→ About this exercise: Each record should appear again in the response exactly as it does in the original.

→ Input records:
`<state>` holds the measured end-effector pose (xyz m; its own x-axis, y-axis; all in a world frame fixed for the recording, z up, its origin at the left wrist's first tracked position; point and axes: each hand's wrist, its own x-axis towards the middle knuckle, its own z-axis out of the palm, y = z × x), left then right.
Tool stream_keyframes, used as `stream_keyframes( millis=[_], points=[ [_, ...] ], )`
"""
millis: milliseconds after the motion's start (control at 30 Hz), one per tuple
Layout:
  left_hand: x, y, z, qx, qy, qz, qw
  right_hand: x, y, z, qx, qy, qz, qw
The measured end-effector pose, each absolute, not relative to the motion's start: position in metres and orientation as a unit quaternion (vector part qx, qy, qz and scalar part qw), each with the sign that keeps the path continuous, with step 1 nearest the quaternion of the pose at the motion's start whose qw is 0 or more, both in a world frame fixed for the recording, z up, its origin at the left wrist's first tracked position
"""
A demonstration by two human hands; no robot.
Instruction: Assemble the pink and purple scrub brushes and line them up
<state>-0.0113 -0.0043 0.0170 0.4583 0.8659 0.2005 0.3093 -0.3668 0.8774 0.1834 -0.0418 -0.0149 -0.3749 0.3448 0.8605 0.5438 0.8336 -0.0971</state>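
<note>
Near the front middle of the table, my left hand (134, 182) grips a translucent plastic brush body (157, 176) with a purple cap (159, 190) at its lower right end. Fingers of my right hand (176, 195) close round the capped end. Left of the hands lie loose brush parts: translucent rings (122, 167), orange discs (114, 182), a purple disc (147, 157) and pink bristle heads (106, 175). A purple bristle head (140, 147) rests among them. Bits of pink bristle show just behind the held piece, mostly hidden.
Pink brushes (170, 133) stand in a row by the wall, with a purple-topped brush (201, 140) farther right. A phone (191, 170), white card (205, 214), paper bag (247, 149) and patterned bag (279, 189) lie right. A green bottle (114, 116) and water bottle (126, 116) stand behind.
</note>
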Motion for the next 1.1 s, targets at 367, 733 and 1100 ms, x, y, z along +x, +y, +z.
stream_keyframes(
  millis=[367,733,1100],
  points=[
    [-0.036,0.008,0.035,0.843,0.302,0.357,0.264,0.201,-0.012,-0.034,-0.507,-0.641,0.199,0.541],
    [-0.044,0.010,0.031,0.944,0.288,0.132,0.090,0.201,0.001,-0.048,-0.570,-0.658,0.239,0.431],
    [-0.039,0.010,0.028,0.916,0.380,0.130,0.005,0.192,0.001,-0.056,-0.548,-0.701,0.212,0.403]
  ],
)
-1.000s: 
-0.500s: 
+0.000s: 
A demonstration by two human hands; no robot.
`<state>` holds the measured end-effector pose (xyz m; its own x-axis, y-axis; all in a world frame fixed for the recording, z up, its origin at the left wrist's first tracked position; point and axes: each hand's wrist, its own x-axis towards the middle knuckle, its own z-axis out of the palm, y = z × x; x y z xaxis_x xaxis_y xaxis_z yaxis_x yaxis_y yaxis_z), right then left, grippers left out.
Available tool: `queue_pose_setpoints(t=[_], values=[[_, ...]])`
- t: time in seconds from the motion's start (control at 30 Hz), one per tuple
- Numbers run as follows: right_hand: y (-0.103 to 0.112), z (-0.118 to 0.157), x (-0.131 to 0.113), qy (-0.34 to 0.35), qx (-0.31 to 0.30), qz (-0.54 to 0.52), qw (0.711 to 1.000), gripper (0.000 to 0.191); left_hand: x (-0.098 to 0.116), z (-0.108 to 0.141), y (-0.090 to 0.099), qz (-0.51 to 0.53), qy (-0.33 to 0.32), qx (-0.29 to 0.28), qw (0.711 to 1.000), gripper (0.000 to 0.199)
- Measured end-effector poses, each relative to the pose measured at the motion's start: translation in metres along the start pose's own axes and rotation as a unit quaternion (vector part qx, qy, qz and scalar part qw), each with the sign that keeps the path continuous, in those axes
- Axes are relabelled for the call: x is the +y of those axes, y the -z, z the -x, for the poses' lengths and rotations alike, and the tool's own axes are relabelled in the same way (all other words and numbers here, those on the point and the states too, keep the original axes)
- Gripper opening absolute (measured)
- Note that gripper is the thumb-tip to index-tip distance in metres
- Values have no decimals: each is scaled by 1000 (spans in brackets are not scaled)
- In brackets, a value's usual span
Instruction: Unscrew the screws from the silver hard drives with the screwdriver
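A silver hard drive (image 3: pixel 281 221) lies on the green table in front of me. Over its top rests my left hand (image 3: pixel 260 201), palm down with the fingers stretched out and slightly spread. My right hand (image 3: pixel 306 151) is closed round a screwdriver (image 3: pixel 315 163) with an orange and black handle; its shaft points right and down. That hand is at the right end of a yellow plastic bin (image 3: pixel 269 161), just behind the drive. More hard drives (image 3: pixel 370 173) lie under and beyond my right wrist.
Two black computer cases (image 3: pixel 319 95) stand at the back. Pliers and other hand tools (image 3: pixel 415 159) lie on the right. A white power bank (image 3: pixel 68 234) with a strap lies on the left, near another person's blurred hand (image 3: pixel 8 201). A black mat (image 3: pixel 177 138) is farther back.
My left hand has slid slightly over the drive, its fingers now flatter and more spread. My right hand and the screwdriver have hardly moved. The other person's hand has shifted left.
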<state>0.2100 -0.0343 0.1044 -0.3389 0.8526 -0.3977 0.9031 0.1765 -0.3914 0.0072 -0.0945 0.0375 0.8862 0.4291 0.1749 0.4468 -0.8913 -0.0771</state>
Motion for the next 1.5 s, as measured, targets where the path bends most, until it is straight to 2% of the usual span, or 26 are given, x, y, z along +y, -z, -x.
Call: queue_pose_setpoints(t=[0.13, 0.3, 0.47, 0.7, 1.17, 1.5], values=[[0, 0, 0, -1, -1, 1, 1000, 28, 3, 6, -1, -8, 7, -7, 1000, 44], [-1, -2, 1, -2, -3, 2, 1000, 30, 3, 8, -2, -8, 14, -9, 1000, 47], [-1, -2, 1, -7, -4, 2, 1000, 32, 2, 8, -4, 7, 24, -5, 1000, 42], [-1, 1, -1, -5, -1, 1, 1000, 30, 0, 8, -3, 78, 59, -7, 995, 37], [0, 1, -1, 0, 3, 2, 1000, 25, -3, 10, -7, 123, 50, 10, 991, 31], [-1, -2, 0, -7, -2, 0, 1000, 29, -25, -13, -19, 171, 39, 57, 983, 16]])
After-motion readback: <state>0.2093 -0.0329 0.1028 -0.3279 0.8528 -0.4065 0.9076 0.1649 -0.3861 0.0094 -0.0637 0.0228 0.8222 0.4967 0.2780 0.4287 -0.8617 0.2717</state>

→ Written solution:
`<state>` holds the measured end-effector pose (xyz m; its own x-axis, y-axis; all in a world frame fixed for the recording, z up, its origin at the left wrist's first tracked position; point and axes: each hand's wrist, its own x-axis towards the middle knuckle, its own z-axis out of the palm, y = z × x), left then right.
Tool stream_keyframes, used as `stream_keyframes( millis=[_], points=[ [_, ...] ], )`
"""
millis: milliseconds after the motion's start (control at 30 Hz), one per tuple
Layout:
  left_hand: x, y, z, qx, qy, qz, qw
  right_hand: x, y, z, qx, qy, qz, qw
The measured end-effector pose, each absolute, not relative to the motion's start: position in metres and orientation as a unit quaternion (vector part qx, qy, qz and scalar part qw), each with the sign that keeps the path continuous, with step 1 nearest the quaternion of the pose at the motion's start whose qw is 0 or more, both in a world frame fixed for the recording, z up, its origin at the left wrist's first tracked position
"""
A demonstration by two human hands; no robot.
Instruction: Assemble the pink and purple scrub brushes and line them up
<state>-0.0113 -0.0043 0.0170 0.4583 0.8659 0.2005 0.3093 -0.3668 0.8774 0.1834 -0.0418 -0.0149 -0.3749 0.3448 0.8605 0.5438 0.8336 -0.0971</state>
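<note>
Near the front middle of the table, my left hand (134, 182) grips a translucent plastic brush body (157, 176) with a purple cap (159, 190) at its lower right end. Fingers of my right hand (176, 195) close round the capped end. Left of the hands lie loose brush parts: translucent rings (122, 167), orange discs (114, 182), a purple disc (147, 157) and pink bristle heads (106, 175). A purple bristle head (140, 147) rests among them. Bits of pink bristle show just behind the held piece, mostly hidden.
Pink brushes (170, 133) stand in a row by the wall, with a purple-topped brush (201, 140) farther right. A phone (191, 170), white card (205, 214), paper bag (247, 149) and patterned bag (279, 189) lie right. A green bottle (114, 116) and water bottle (126, 116) stand behind.
</note>
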Motion for the next 1.1 s, targets at 367, 733 and 1100 ms, x, y, z along +x, +y, +z.
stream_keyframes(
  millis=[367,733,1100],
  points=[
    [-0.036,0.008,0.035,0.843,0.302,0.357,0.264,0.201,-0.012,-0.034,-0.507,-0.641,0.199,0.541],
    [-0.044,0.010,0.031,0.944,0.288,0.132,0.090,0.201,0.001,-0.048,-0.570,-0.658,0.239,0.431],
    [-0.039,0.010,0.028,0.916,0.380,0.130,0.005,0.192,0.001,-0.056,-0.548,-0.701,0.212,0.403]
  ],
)
-1.000s: 
-0.500s: 
+0.000s: 
A demonstration by two human hands; no robot.
`<state>` holds the measured end-effector pose (xyz m; its own x-axis, y-axis; all in a world frame fixed for the recording, z up, its origin at the left wrist's first tracked position; point and axes: each hand's wrist, its own x-axis towards the middle knuckle, its own z-axis out of the palm, y = z × x; x y z xaxis_x xaxis_y xaxis_z yaxis_x yaxis_y yaxis_z), right then left, grippers left out.
Available tool: `queue_pose_setpoints(t=[_], values=[[_, ...]])`
- t: time in seconds from the motion's start (control at 30 Hz), one per tuple
- Numbers run as follows: right_hand: y (-0.103 to 0.112), z (-0.118 to 0.157), x (-0.131 to 0.113), qy (-0.34 to 0.35), qx (-0.31 to 0.30), qz (-0.54 to 0.52), qw (0.711 to 1.000), gripper (0.000 to 0.191); left_hand: x (-0.098 to 0.116), z (-0.108 to 0.141), y (-0.090 to 0.099), qz (-0.51 to 0.53), qy (-0.33 to 0.32), qx (-0.29 to 0.28), qw (0.711 to 1.000), gripper (0.000 to 0.199)
- Measured end-effector poses, each relative to the pose measured at the motion's start: translation in metres along the start pose's own axes and rotation as a unit quaternion (vector part qx, qy, qz and scalar part qw), each with the sign that keeps the path continuous, in those axes
- Axes are relabelled for the call: x is the +y of those axes, y the -z, z the -x, for the poses' lengths and rotations alike, and the tool's own axes are relabelled in the same way (all other words and numbers here, those on the point and the states too, keep the original axes)
- Gripper opening absolute (measured)
- Note that gripper is the thumb-tip to index-tip distance in metres
- Values have no decimals: each is scaled by 1000 (spans in brackets are not scaled)
- In brackets, a value's usual span
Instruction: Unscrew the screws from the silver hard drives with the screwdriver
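A silver hard drive (image 3: pixel 281 221) lies on the green table in front of me. Over its top rests my left hand (image 3: pixel 260 201), palm down with the fingers stretched out and slightly spread. My right hand (image 3: pixel 306 151) is closed round a screwdriver (image 3: pixel 315 163) with an orange and black handle; its shaft points right and down. That hand is at the right end of a yellow plastic bin (image 3: pixel 269 161), just behind the drive. More hard drives (image 3: pixel 370 173) lie under and beyond my right wrist.
Two black computer cases (image 3: pixel 319 95) stand at the back. Pliers and other hand tools (image 3: pixel 415 159) lie on the right. A white power bank (image 3: pixel 68 234) with a strap lies on the left, near another person's blurred hand (image 3: pixel 8 201). A black mat (image 3: pixel 177 138) is farther back.
My left hand has slid slightly over the drive, its fingers now flatter and more spread. My right hand and the screwdriver have hardly moved. The other person's hand has shifted left.
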<state>0.2100 -0.0343 0.1044 -0.3389 0.8526 -0.3977 0.9031 0.1765 -0.3914 0.0072 -0.0945 0.0375 0.8862 0.4291 0.1749 0.4468 -0.8913 -0.0771</state>
Motion for the next 1.5 s, as measured, targets where the path bends most, until it is straight to 2% of the usual span, or 26 are given, x, y, z along +y, -z, -x.
Call: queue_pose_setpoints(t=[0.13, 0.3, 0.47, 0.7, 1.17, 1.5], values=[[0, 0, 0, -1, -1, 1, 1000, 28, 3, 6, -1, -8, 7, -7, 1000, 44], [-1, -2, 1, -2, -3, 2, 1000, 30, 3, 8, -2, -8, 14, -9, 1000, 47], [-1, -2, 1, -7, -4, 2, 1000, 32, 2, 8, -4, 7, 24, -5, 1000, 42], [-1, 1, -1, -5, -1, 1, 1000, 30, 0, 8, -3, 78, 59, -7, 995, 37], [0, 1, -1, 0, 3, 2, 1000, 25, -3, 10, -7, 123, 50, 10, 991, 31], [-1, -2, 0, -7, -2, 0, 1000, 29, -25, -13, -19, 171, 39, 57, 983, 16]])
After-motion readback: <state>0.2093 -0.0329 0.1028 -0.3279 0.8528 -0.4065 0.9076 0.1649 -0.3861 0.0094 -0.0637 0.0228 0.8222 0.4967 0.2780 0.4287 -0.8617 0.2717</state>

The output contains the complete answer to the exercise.